• REQUIRED WORK: The lines below from the one with "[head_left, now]" up to and including the one with "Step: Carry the" are what you should set down, exactly and without pictures.

• DATASET RECORDS:
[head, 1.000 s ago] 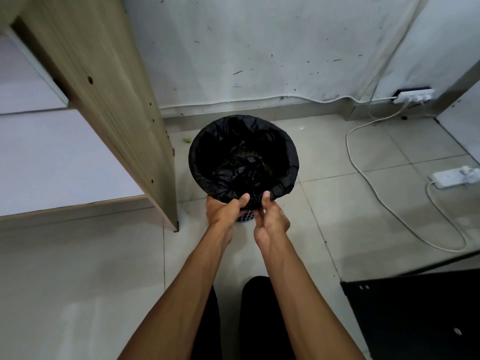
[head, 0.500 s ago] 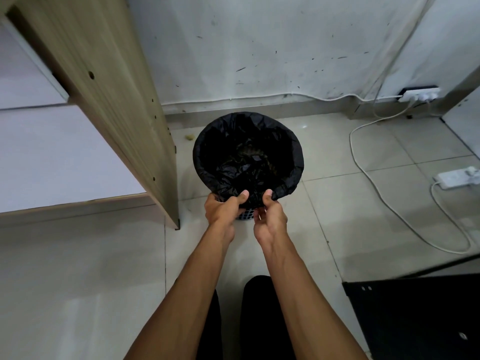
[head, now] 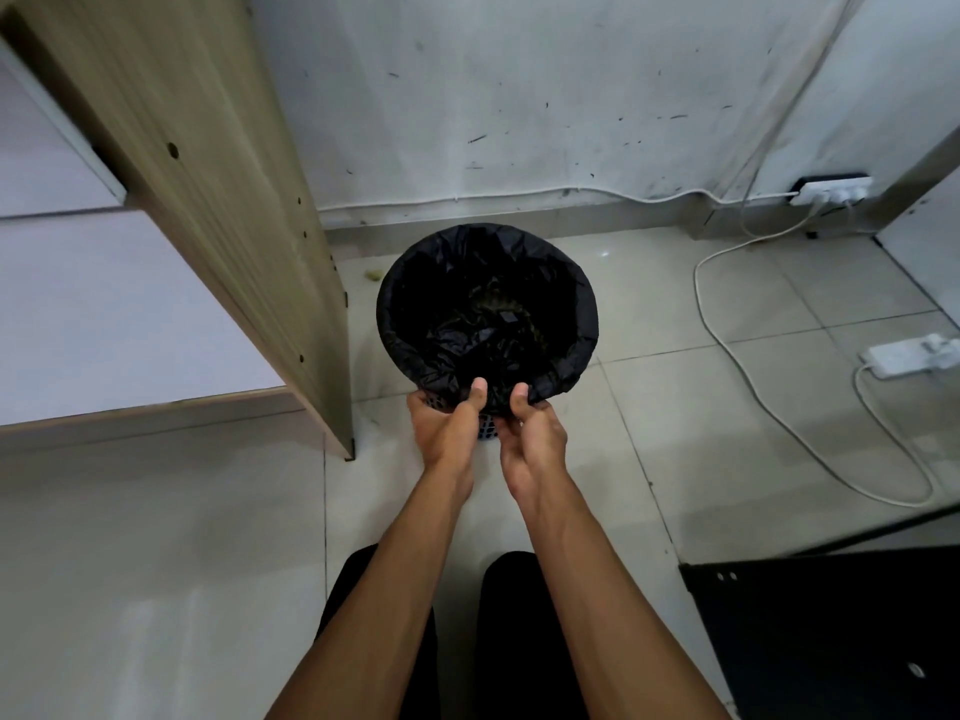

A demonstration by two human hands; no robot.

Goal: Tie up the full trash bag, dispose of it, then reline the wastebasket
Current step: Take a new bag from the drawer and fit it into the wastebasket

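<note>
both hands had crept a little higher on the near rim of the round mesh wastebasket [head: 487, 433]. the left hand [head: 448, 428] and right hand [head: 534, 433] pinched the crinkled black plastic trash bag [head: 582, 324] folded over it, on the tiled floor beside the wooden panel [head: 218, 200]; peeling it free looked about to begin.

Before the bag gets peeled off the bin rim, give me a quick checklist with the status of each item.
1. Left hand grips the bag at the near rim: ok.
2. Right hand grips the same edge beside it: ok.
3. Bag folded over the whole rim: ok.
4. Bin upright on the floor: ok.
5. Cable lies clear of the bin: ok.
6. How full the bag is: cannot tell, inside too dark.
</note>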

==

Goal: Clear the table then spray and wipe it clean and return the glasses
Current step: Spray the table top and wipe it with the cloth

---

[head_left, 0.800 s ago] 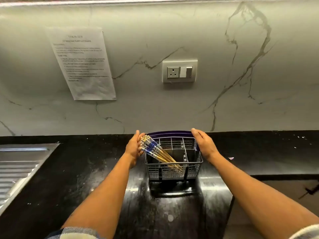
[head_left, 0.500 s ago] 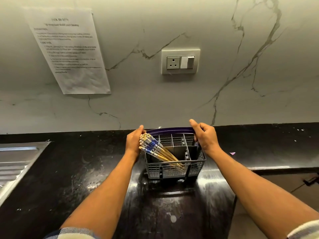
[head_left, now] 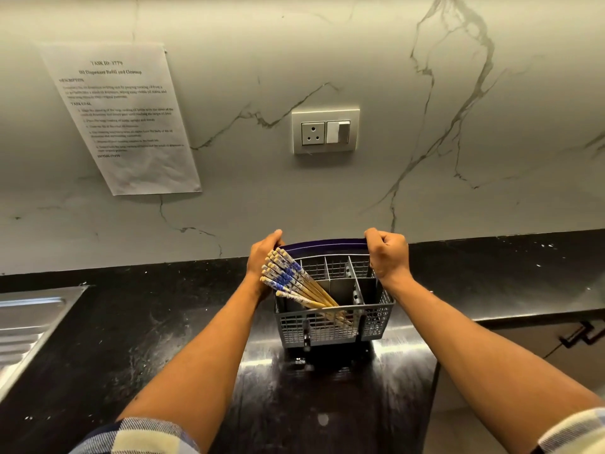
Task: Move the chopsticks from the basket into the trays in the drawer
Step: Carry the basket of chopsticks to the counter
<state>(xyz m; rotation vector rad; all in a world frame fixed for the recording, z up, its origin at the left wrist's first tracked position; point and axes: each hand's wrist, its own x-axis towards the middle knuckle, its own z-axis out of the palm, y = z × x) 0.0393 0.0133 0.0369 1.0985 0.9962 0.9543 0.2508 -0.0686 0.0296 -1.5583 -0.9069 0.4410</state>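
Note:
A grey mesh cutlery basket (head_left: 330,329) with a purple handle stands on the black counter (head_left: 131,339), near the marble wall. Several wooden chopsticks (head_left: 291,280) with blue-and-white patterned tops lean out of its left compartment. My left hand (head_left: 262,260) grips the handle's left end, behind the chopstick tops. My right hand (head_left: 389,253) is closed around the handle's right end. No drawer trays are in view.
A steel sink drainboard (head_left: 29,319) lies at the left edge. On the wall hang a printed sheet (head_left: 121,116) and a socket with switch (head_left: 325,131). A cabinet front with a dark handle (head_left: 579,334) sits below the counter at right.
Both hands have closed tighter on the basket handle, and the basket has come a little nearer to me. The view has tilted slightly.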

• RESULT:
[head_left, now] 
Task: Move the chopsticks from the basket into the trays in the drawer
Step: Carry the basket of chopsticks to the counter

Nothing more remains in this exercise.